The Maserati final assembly line is longer, at 26 stations, each allowing 25 minutes. Here the dashboard, seats (made in Italy by Lear), drivetrain and electrics are fitted. It is fascinating to see the drivetrain for the automatic-fitted cars waiting to be attached, measuring almost the length of the car from its longitudinal V8 with gearbox bolted on; the transmission shaft leads to the rear differential, from which the rear driveshafts emerge.
 

As the cars stop to be worked on (unlike in high-volume production), a buzzer sounds before the lift moves them onto the next station. The relaxed tempo comes as a shock to anyone used to the latest high-tech factories in mainstream manufacturing.
 
Following assembly, the Alfas and the Maseratis are sent through the same door to the testing department, where each is subjected to a dynamator, a brake test, speed test and a waterproof test.

The finishing department then cleans the interiors and tackles any problems such as dents or paint issues, with a respray and a bake in the oven performed if necessary. The reason that the vehicles might need tidying up is that each is taken for a 25-mile road test, including the city streets around the factory. As di Coste says: “When you test on the road, anything can happen.” This is one of the main downsides of the plant’s location. “Logistics are a big problem. This place was in the countryside when construction started in 1937 – now it’s in the middle of town and there’s lots of traffic,” explains di Coste. “It’s very difficult to stay here.”
 
Growing away from home
This will become more of a problem as Maserati’s volumes grow. Since adding the smaller Ghibli saloon to the range, the brand has seen its sales increase from 6,200 in 2012 to 15,400 last year. The long-term plan announced earlier this year by Maserati and Alfa Romeo CEO Harold Wester focuses on boosting sales to 75,000 by 2018, helped by the addition of the Levante SUV next year and the Alfieri 2+2 in 2016.
 
The growth so far has obliged the brand to finally reject its traditional northern Italian outsourcing and shift production to a new factory, situated in Grugliasco, near Turin. “A few models ago, Maserati didn’t have a coach-building factory,” says Lorenzo Ramaciotti, head of global design for Fiat. “Now the Quattroporte [limousine] and Ghibli comes out of a factory that has been vertically integrated all the way from the stamped metal to the assembled vehicle at the completed end.”
 

It seems symbolic that Maserati should end its coach-building past with this ultra-modern factory, purchased by Fiat in 2009 from struggling coachbuilder and designer Bertone, which has since entered bankruptcy proceedings.
 
Maserati has now streamlined its platforms and will build the Levante SUV from a version of the saloon platform nearby at Fiat’s long-neglected Mirafiori plant. The company says that no decision has been made about where the Alfieri sports car will be built, but given that it too shares platform parts with the Ghibli it seems unlikely that it will replace the GranTurismo at Modena.

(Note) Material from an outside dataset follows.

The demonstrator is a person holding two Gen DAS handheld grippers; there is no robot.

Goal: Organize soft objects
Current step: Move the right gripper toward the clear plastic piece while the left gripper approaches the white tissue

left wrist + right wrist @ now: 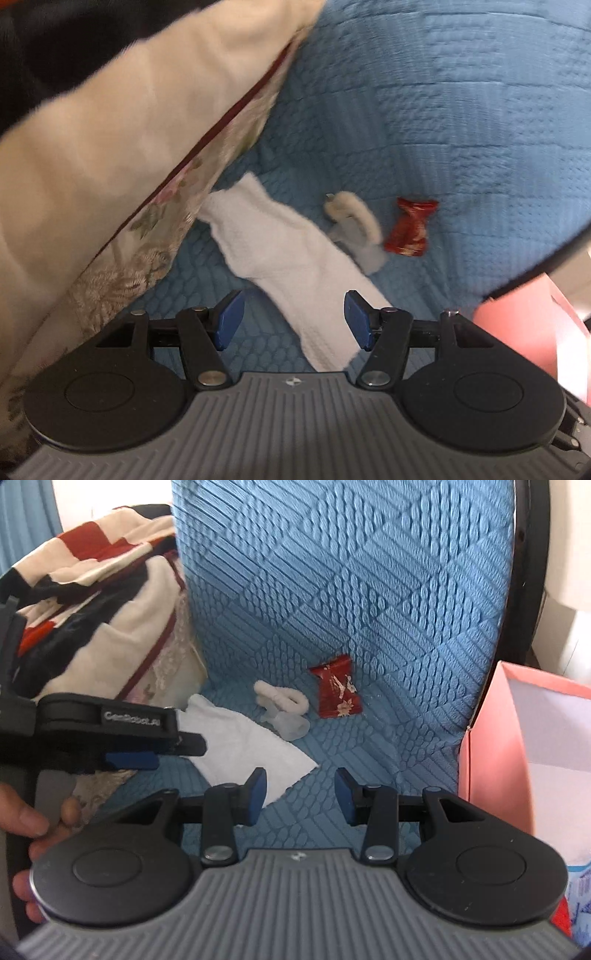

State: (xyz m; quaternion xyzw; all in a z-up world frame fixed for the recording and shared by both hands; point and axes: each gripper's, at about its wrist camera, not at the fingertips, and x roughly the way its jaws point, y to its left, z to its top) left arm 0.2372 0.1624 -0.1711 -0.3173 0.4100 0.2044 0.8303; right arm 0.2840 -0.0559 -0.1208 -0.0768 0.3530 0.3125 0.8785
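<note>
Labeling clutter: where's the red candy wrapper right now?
The red candy wrapper lies on the blue quilt, right of the fuzzy hair clip in both views, with the pink bag farther right.

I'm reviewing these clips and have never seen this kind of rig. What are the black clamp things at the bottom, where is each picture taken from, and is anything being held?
There is no robot here: a person holds a two-finger clamp in each hand, and a fisheye camera on each looks forward along its fingers. One picture comes from the left gripper, the other from the right gripper. Both stand open and hold nothing. The right view also shows the left gripper from the side, with the person's hand. On the blue quilted cover lie a white cloth, a small cream fuzzy item and a red wrapper. A pillow is at the left, a pink box at the right.
</note>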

According to Ramaciotti, there is no real need for Maserati to have a plant at Modena, despite more than 70 years of car assembly there. “From what we see today and the number of cars coming out of the factory in Turin, I’d say it’s not so important,” he said.
 
Maserati’s slogan for its unprecedented push on global sales in the next four years is “the absolute opposite of ordinary”. In terms of manufacturing, the Modena plant is certainly out of step with rivals such as Porsche, and the future is represented by the more conventional – and also more cost-effective – high-tech manufacturing facilities in Turin.